Required action:
Take the line that contains "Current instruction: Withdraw" as the first line and the last line of the material below as the final one; reproduce exactly the lines between, inclusive.

Source material:
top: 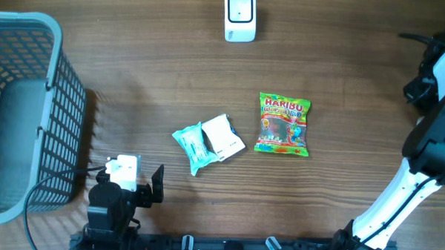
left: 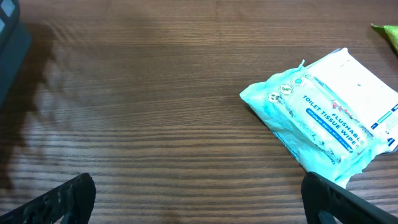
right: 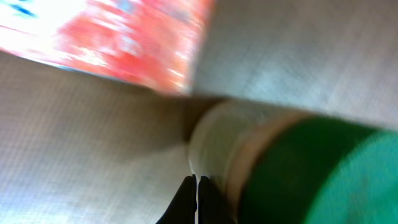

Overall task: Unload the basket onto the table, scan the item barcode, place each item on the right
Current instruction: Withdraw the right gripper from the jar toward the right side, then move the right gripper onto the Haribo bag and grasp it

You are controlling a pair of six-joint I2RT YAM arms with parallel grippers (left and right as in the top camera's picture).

Answer to this task:
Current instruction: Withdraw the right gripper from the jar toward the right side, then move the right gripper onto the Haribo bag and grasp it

You are controlling a pair of six-joint I2RT YAM arms with parallel grippers (left and right as in the top camera's picture).

No further output is needed here.